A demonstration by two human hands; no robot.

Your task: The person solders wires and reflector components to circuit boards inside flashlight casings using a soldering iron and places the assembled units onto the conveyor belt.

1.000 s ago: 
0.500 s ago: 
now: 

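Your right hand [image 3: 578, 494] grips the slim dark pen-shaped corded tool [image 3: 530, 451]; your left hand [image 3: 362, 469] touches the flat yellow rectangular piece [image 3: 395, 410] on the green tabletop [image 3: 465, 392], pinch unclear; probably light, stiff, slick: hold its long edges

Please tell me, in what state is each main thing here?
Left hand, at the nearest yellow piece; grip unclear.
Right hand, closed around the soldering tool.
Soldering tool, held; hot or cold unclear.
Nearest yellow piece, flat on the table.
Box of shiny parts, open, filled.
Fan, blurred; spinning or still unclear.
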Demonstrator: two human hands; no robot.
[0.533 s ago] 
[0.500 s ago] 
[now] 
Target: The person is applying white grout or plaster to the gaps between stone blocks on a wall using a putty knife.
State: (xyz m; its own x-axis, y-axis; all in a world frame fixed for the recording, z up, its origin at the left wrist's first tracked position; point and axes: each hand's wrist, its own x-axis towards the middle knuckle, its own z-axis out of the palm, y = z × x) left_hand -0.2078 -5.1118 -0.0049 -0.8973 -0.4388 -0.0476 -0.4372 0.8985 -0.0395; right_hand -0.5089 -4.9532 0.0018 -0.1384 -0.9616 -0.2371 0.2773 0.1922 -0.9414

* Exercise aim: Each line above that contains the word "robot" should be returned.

* Task output:
A demonstration by two human hands; no robot.
Demonstrator: two human hands; no robot.

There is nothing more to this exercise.